Output the listing below verbatim, without images.

───

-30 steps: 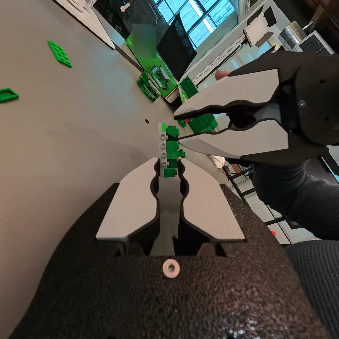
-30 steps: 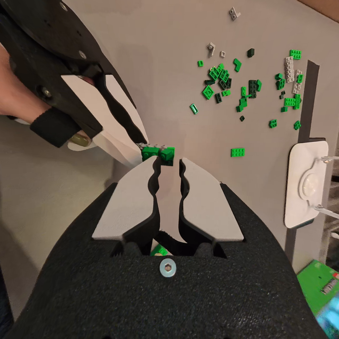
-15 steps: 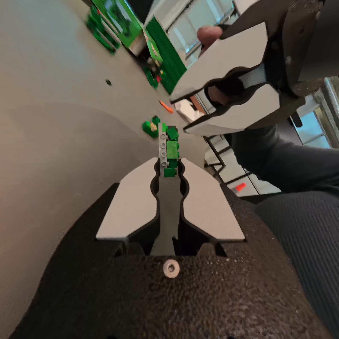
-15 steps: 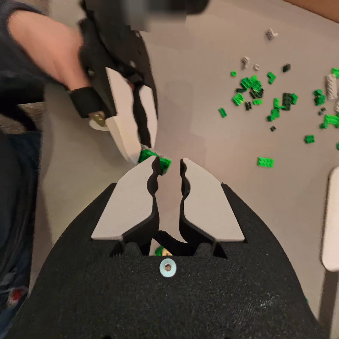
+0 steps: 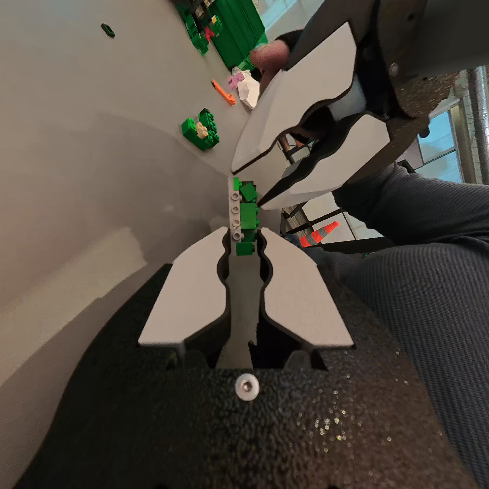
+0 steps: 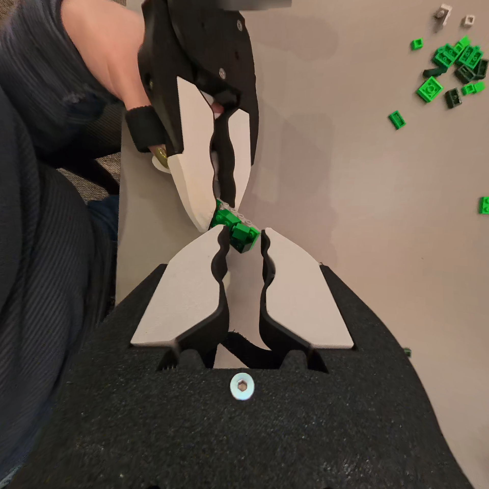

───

# Result of the exercise:
-30 steps: 
-30 steps: 
-15 steps: 
-15 steps: 
+0 steps: 
+0 steps: 

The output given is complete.